I consider this interface to be pretty rad.

boost::function works with only a single template argument, so we could go that route too. We could also accept that we’re doing something a bit different, and add a second parameter:

Thunk<LRESULT (Window::*)(HWND hWnd, UINT msg, WPARAM wParam, LPARAM lParam)> wndProcThunk;

or

Thunk<Window, LRESULT (HWND hWnd, UINT msg, WPARAM wParam, LPARAM lParam)> wndProcThunk;

I picked the first one, mostly because it was the first thing that popped into my head. Here is my test harness:

#include <cstdio>
using std::printf;

struct I {
    virtual void print() = 0;
    virtual void printSum(double y) = 0;
};

struct C : I {
    C(int x)
        : x(x)
    { }

    void print() {
        printf("My x is %in", x);
    }

    void printSum(double y) {
        printf("%i + %f = %fn", x, y, x + y);
    }

    int x;
};

void main() {
    C instance(4);

    Thunk<void (I::*)()> thunk(&instance, &I::print);
    printf("n");
    thunk.get()();

    Thunk<void (I::*)(double)> thunk2(&instance, &I::printSum);
    printf("n");
    thunk2.get()(3.14);
}

First, I extracted the part of the code that actually constructs and cleans up the generated code. Everything else I’ll outline will just be scaffolding so that the interface is prettier.

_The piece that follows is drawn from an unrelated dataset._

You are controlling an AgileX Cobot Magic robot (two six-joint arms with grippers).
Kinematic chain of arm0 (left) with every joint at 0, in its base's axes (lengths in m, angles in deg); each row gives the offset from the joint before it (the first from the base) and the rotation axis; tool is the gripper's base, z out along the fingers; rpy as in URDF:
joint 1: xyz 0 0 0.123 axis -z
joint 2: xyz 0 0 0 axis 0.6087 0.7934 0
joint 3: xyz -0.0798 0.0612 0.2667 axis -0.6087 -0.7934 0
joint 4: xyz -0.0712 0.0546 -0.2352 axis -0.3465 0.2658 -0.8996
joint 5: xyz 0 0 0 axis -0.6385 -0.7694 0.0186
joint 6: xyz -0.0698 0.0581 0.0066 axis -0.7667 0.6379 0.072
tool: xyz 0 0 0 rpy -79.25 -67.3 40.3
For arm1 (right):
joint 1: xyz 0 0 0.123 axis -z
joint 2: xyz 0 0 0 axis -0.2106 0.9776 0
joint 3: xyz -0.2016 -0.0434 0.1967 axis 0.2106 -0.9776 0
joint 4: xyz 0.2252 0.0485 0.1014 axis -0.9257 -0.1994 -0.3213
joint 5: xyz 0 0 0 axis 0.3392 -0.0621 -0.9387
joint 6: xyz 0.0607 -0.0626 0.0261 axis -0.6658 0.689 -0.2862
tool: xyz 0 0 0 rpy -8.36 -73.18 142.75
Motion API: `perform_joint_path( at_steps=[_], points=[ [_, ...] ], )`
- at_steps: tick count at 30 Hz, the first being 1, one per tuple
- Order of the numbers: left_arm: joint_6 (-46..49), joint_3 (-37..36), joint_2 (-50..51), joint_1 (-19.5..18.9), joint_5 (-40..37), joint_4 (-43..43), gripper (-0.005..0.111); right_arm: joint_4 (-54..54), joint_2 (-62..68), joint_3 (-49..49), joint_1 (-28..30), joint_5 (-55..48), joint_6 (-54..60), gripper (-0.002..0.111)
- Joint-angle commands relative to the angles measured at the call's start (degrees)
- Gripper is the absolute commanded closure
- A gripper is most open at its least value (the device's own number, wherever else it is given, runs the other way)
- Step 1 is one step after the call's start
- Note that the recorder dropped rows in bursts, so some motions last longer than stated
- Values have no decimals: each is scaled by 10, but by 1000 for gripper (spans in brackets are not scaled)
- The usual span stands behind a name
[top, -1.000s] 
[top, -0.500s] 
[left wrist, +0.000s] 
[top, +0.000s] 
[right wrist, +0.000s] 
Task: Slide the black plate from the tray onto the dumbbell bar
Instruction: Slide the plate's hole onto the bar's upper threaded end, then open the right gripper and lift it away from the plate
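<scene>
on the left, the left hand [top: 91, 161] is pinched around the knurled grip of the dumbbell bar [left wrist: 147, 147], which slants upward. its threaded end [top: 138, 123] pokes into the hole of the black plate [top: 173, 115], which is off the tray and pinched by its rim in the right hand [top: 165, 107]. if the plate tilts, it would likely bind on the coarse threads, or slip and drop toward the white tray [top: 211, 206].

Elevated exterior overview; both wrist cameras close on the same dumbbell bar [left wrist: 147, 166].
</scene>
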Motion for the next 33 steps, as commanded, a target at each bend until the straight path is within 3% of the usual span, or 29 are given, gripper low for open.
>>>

template <typename D, typename S>
D really_reinterpret_cast(S s) {
    char __static_assert_that_types_have_same_size[sizeof(S) == sizeof(D)];

    union {
        S s;
        D d;
    } u;

    u.s = s;
    return u.d;
}

template <typename C, typename M>
void* createThunk(C* instance, M method) {
    char code[] = {
        0xB9, 0, 0, 0, 0,   // mov ecx, 0
        0xB8, 0, 0, 0, 0,   // mov eax, 0
        0xFF, 0xE0          // jmp eax
    };

    // YEEHAW
    *((I**)(code + 1)) = instance;
    *((void**)(code + 6)) = really_reinterpret_cast<void*>(method);

    void* thunk = VirtualAlloc(0, sizeof(code), MEM_COMMIT, PAGE_EXECUTE_READWRITE);
    memcpy(thunk, &code, sizeof(code));
    FlushInstructionCache(GetCurrentProcess(), thunk, sizeof(code));

    return thunk;
}

void releaseThunk(void* thunk) {
    VirtualFree(thunk, 0, MEM_RELEASE);
}

To be honest, this interface isn’t all that bad: all you have to do is remember to manage the lifetime of the generated code and cast the void* you get to the right type. That’s kind of boring, though, so let’s instead see if we can make something kickass and typesafe.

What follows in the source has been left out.